WHAT IS EXPECTED: In the listing below, the answer starts at the line that has "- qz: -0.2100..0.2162" and stops after the line that has "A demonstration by"; please repeat that part exactly and nothing more.

DATA SEGMENT:
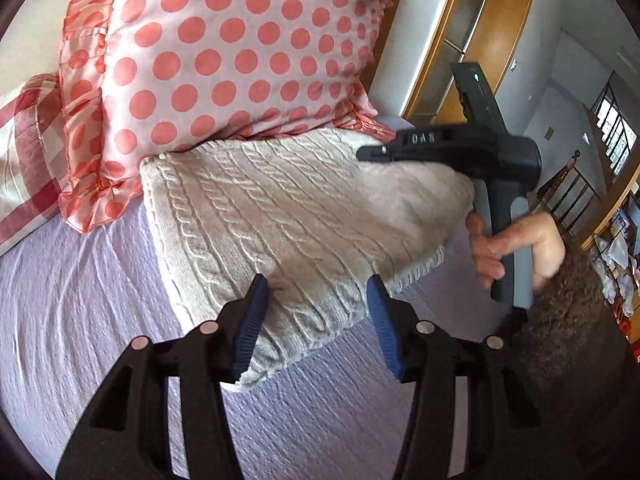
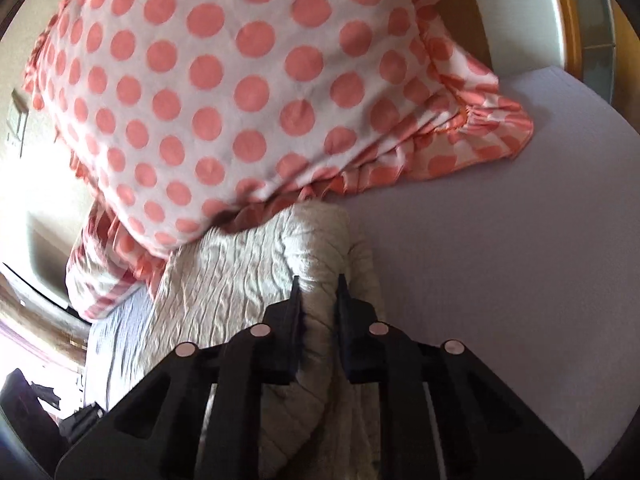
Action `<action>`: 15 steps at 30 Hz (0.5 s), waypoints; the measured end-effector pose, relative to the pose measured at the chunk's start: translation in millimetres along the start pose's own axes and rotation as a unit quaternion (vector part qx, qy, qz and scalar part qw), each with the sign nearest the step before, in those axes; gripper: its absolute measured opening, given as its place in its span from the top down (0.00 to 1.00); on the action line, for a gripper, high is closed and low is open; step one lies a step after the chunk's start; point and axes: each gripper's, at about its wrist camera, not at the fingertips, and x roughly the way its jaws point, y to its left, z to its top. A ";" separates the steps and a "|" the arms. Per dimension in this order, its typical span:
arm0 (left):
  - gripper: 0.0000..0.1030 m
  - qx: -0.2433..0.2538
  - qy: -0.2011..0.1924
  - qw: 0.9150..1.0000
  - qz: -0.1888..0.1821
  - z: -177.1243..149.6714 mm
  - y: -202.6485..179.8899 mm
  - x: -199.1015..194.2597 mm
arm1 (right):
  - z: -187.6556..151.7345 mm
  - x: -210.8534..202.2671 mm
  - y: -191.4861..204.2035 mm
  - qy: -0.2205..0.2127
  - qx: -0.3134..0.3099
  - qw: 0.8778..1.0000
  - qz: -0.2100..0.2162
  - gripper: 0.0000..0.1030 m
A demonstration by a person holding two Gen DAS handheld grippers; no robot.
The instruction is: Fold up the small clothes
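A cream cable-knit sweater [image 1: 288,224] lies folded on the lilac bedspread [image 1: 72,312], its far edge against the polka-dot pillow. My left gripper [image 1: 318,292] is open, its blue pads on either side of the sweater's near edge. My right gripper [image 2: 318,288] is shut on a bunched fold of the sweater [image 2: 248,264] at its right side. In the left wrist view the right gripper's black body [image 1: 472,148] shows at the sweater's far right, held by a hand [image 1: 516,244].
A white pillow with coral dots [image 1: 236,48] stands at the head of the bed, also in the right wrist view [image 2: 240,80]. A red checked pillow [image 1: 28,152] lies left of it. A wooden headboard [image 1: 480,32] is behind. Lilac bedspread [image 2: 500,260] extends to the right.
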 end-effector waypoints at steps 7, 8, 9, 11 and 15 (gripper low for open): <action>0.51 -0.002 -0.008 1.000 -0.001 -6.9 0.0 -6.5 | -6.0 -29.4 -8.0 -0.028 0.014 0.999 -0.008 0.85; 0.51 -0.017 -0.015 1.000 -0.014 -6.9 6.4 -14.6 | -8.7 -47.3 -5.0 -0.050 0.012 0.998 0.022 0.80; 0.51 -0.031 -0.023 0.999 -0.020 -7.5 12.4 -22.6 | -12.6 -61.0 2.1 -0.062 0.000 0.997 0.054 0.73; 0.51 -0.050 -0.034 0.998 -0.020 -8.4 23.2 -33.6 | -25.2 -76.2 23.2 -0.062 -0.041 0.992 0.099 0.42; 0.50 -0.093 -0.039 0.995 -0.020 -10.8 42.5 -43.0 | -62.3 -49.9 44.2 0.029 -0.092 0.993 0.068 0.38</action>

SOLVED EXERCISE:
  - qz: -0.2100..0.2162
  - gripper: 0.0000..0.1030 m
A demonstration by a person holding two Gen DAS handheld grippers; no robot.

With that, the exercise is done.